_TRY IT_
Beginning with the line containing "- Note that" and going on through the line containing "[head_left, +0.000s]", the lines below are to be returned exactly, pictures excluded and nothing added.

◇ ◇ ◇

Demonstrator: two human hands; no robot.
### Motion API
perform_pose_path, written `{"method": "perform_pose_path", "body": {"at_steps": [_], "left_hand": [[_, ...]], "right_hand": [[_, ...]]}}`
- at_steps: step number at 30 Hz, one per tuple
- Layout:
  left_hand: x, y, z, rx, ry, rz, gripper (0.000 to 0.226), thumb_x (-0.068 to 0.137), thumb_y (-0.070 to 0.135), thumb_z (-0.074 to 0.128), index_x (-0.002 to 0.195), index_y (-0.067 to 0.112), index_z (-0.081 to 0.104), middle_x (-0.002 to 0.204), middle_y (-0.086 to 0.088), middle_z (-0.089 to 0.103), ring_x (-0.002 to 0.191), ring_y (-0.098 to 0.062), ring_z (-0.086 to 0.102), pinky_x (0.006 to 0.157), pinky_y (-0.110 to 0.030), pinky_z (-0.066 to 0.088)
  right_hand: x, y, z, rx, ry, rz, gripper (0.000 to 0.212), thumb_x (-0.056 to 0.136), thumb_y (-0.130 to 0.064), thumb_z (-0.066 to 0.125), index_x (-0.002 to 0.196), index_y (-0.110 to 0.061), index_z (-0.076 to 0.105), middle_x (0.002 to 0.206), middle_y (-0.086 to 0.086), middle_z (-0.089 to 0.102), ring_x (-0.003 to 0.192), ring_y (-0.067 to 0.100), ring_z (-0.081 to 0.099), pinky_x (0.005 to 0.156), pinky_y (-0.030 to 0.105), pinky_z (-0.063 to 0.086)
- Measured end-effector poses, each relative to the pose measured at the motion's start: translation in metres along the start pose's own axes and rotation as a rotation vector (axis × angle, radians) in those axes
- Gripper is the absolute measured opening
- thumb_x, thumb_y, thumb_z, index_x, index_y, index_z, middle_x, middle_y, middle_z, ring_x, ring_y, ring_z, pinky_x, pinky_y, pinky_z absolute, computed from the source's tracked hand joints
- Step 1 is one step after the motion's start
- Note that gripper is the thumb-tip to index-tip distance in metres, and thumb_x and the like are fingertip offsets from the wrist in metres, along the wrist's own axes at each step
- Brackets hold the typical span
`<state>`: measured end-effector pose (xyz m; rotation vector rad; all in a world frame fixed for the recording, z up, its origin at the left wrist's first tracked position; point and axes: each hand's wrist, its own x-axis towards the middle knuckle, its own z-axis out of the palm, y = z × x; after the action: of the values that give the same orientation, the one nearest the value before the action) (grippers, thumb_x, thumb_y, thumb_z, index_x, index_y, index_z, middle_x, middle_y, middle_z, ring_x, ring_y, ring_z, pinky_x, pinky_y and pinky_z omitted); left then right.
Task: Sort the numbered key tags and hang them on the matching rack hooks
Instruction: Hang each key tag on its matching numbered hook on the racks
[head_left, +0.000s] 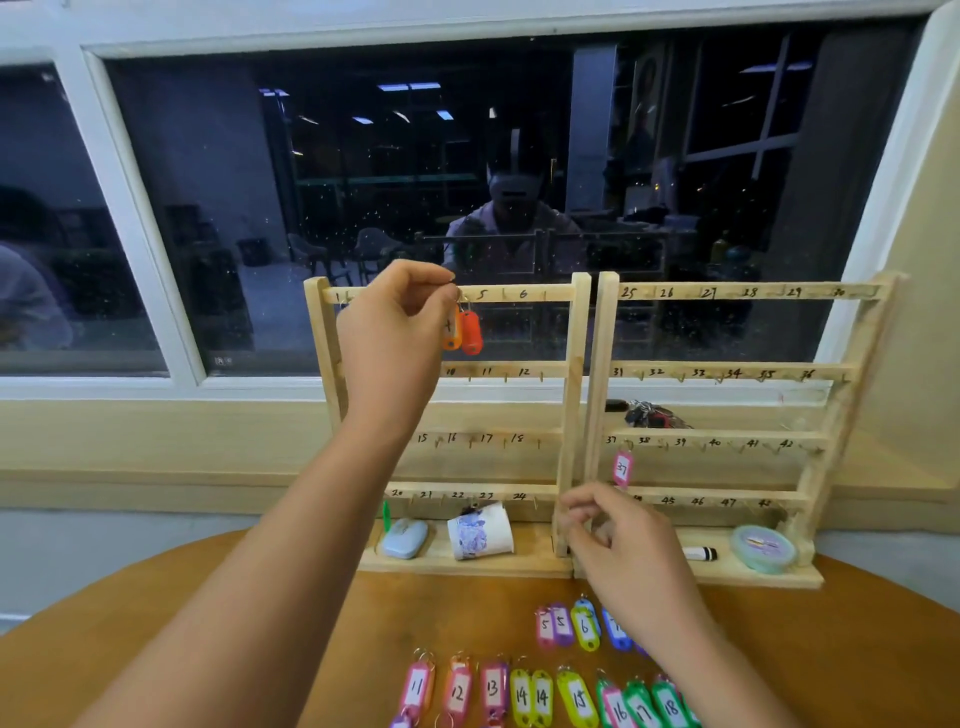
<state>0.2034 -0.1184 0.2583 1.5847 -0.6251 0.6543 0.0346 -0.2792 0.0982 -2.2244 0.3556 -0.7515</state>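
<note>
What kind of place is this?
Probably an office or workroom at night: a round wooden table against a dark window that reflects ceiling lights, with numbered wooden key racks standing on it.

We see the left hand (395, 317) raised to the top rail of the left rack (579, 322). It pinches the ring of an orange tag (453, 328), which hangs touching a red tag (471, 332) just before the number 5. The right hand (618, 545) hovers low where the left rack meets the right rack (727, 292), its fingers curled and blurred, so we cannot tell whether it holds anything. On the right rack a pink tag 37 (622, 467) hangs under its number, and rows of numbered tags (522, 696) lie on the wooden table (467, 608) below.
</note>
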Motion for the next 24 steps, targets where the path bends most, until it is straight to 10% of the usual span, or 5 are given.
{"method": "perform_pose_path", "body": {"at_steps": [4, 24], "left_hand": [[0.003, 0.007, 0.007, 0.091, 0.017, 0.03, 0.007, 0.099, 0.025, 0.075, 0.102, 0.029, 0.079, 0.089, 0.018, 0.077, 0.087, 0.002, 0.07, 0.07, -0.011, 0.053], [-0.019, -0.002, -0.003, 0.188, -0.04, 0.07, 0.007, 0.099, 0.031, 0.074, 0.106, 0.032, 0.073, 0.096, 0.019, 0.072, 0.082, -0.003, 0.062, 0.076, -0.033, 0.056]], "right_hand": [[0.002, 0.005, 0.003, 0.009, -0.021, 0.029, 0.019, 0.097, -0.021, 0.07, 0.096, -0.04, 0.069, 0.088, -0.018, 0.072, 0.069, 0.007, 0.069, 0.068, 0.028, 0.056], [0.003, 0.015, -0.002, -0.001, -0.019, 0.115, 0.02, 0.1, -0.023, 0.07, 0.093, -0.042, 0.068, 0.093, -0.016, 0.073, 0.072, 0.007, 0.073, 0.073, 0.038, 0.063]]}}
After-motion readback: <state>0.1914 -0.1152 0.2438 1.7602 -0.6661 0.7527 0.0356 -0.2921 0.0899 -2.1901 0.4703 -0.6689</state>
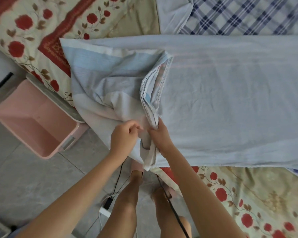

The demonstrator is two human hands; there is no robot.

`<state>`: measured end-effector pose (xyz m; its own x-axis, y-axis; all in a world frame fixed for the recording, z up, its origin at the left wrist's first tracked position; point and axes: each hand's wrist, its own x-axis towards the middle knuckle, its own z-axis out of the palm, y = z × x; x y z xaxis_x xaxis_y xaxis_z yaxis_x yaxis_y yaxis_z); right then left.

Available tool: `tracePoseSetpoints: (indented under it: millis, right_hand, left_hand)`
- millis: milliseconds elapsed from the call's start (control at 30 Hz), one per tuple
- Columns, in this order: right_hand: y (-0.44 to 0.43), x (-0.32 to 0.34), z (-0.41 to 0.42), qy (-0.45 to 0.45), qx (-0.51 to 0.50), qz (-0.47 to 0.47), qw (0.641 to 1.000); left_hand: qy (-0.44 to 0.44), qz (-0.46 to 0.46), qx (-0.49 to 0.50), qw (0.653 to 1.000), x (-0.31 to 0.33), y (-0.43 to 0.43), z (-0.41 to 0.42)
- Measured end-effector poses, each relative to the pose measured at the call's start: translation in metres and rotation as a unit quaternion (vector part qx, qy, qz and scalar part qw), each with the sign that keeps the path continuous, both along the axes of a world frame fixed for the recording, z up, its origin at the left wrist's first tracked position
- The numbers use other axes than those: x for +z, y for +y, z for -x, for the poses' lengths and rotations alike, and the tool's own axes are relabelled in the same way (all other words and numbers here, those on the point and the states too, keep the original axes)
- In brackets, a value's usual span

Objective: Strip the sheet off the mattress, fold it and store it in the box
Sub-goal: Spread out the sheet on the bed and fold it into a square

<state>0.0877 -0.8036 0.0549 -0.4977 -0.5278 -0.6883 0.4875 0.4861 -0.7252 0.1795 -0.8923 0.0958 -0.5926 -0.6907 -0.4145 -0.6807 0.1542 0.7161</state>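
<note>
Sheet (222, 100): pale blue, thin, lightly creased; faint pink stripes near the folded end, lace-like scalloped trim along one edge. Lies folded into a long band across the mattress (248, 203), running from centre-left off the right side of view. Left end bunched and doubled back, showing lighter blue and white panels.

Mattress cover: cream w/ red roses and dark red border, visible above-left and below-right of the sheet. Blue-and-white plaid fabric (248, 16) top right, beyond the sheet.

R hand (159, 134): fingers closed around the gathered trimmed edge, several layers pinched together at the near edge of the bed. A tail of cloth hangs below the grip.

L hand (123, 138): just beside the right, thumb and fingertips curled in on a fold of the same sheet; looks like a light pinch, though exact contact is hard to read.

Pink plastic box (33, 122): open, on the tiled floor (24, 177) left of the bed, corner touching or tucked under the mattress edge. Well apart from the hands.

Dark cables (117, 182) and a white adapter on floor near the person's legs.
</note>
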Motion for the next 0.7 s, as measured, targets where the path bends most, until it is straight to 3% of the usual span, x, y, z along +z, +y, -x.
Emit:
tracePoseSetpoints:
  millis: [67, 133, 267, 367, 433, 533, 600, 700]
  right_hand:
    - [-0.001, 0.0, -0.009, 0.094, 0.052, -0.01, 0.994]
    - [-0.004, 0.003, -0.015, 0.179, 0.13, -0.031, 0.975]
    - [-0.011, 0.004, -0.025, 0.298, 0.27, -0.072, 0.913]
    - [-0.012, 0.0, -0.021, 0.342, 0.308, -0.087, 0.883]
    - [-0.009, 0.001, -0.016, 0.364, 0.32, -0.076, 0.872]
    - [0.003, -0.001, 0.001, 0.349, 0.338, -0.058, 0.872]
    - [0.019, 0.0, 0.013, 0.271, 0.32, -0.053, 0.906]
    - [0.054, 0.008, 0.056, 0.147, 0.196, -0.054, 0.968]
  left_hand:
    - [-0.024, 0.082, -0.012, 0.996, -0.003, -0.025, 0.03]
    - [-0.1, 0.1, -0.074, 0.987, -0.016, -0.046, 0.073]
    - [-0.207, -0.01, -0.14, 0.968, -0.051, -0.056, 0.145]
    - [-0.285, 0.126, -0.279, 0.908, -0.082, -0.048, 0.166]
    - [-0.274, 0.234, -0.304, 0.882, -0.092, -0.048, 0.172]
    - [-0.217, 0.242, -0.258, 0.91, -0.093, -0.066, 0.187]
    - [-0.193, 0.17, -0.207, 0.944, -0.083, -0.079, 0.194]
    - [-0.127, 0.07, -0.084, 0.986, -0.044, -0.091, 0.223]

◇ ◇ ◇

_EXERCISE SOLUTION_
- Note that gripper is the thumb-tip to index-tip distance in metres, and thumb_x and the like are fingertip offsets from the wrist in metres, along the wrist's own axes at each step
- Brackets hold the typical span
`<state>`: measured end-effector pose (xyz m; rotation vector rad; all in a world frame fixed for the recording, z up, its origin at the left wrist's first tracked position; point and axes: each hand's wrist, its own x-axis towards the middle knuckle, its own z-axis out of the palm, y = z × x; after the action: of the values that give the same orientation, the one nearest the value before the action) (grippers, thumb_x, thumb_y, thumb_z, index_x, index_y, index_z, middle_x, middle_y, middle_z, ring_x, ring_y, ring_z, pinky_x, pinky_y and pinky_z omitted); left then right.
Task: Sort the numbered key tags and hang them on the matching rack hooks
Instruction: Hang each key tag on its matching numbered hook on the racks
[head_left, +0.000s] 

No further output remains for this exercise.